■ **What is being asked**
From top to bottom, write out the listing exactly and skip every picture.
Segment Start: Given data
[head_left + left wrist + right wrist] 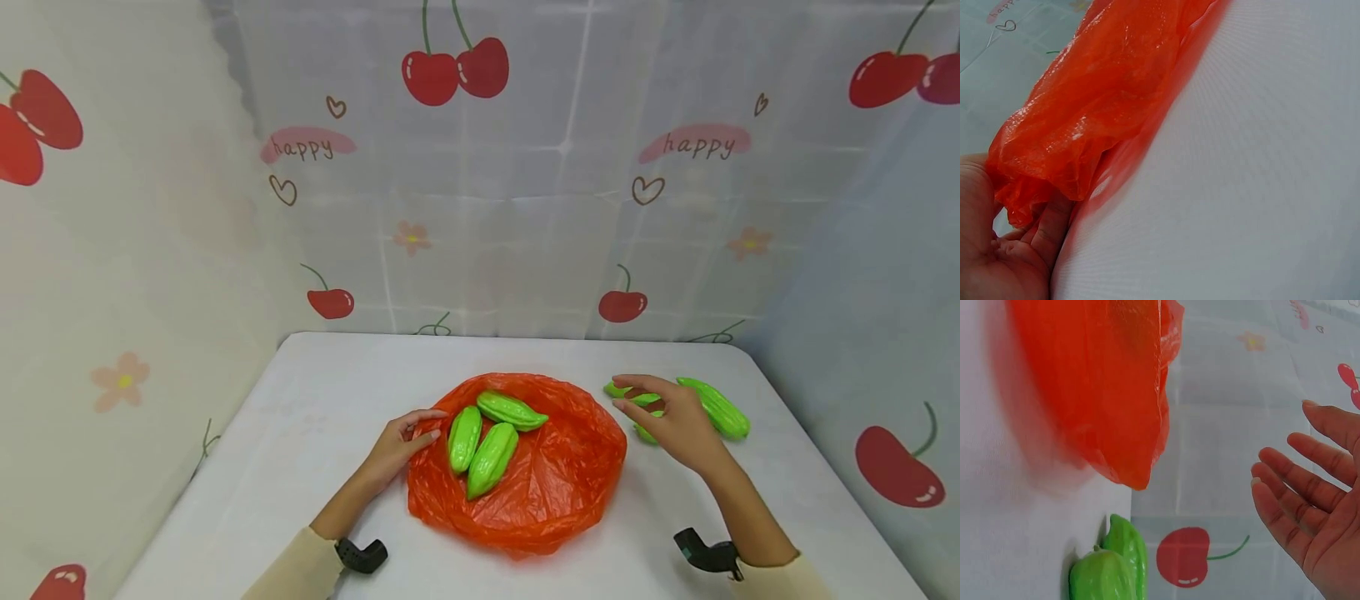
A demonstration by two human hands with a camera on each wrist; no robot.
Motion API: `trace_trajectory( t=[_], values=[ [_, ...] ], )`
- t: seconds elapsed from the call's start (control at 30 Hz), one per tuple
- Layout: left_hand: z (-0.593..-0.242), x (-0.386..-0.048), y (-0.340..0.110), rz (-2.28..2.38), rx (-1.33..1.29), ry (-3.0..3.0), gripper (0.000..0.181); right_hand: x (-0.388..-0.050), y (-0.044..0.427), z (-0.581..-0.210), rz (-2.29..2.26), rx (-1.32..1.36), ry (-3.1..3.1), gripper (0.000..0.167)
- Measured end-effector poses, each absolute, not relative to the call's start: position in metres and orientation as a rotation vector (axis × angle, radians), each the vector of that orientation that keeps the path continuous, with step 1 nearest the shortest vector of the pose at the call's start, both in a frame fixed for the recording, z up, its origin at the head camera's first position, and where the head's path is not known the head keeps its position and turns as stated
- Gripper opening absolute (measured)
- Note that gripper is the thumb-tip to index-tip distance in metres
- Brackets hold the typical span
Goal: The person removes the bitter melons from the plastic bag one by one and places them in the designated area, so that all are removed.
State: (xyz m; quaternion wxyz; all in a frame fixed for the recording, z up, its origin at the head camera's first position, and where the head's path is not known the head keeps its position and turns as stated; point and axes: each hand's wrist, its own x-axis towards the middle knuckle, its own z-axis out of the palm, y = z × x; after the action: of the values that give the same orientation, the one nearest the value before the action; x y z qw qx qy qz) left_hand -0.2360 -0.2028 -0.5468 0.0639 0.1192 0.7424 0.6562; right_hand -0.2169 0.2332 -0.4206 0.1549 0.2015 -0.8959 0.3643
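A red plastic bag (558,467) lies with its mouth wide, and three green ribbed bitter melons (492,460) rest inside on its left side. At the bag's left rim, my left hand (401,442) pinches the plastic between thumb and fingers; the left wrist view shows this hand (1016,250) against the bunched edge of the bag (1085,119). My right hand (675,421), fingers spread and holding nothing, hovers above more bitter melons (716,408) right of the bag, partly covering them. From the right wrist, the empty hand (1316,506) appears apart from the bitter melons (1104,575).
A white table (330,375) carries everything. Behind it and at both sides hang pale curtains (510,183) printed with cherries, hearts and flowers. Each wrist wears a black camera mount (362,556).
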Motion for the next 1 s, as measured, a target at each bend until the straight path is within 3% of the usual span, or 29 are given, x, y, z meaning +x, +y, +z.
trace_trajectory(
  t=[0.43,1.0],
  values=[
    [-0.548,-0.237,-0.202,1.969,0.339,2.257,0.035,-0.228,0.186,-0.427,1.146,0.818,-2.590,0.036],
    [-0.548,-0.236,-0.203,1.957,0.347,2.265,0.035,-0.248,0.147,-0.445,1.197,0.927,-2.677,0.040]
  ],
)
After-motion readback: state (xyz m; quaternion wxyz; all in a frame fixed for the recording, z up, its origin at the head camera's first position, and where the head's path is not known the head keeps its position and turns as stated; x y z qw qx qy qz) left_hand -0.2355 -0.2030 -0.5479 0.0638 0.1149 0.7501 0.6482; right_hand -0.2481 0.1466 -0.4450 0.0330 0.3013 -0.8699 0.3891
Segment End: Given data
■ **Output for this exercise**
[head_left + left wrist + right wrist] 
A demonstration by two human hands with a camera on each wrist; no robot.
Motion API: `trace_trajectory( t=[_], values=[ [_, ...] ], )`
- t: seconds elapsed from the call's start (control at 30 Hz), one per tuple
- Layout: left_hand: z (-0.593..-0.242), x (-0.386..-0.048), y (-0.340..0.110), rz (-2.28..2.38), rx (-1.33..1.29), ry (-3.0..3.0), gripper (0.000..0.181); right_hand: x (-0.388..-0.050), y (-0.044..0.427), z (-0.581..-0.210), rz (-2.29..2.26), rx (-1.32..1.36), ry (-3.1..3.1), gripper (0.000..0.167)
- Measured end-effector poses, each absolute, not relative to the call's start: position in metres and orientation as a rotation vector (axis × angle, radians), each the vector of that orientation that keeps the path continuous, with step 1 nearest the shortest vector of the pose at the call's start, both in a frame fixed for the recording, z up, its origin at the head camera's first position, and where the head's path is not known the head keeps its position and turns as stated
- Gripper opening absolute (measured)
- Note that gripper is the thumb-tip to index-tip distance in metres
- Brackets hold the typical span
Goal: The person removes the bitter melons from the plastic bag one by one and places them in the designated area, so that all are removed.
State: (xyz m; quaternion wxyz; all in a frame fixed for the recording, z up, its origin at the head camera's first position, and where the head's path is not known the head keeps its position and turns as stated; point and axes: each hand's wrist, its own x-axis towards the middle knuckle, its own z-axis out of the palm, y = z × x; after the action: of the values that give the same orientation, the one nearest the value before the action; x y z qw qx qy qz) left_hand -0.2360 -0.2028 -0.5468 0.0639 0.1192 0.7424 0.6562; right_hand -0.2169 0.2332 -0.4206 0.1549 0.2015 -0.8959 0.3643
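A red plastic bag (558,467) lies with its mouth wide, and three green ribbed bitter melons (492,460) rest inside on its left side. At the bag's left rim, my left hand (401,442) pinches the plastic between thumb and fingers; the left wrist view shows this hand (1016,250) against the bunched edge of the bag (1085,119). My right hand (675,421), fingers spread and holding nothing, hovers above more bitter melons (716,408) right of the bag, partly covering them. From the right wrist, the empty hand (1316,506) appears apart from the bitter melons (1104,575).
A white table (330,375) carries everything. Behind it and at both sides hang pale curtains (510,183) printed with cherries, hearts and flowers. Each wrist wears a black camera mount (362,556).
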Motion for the next 1 s, as measured, a target at each bend until the straight path is within 3% of the usual span, or 29 are given, x, y, z meaning +x, +y, +z.
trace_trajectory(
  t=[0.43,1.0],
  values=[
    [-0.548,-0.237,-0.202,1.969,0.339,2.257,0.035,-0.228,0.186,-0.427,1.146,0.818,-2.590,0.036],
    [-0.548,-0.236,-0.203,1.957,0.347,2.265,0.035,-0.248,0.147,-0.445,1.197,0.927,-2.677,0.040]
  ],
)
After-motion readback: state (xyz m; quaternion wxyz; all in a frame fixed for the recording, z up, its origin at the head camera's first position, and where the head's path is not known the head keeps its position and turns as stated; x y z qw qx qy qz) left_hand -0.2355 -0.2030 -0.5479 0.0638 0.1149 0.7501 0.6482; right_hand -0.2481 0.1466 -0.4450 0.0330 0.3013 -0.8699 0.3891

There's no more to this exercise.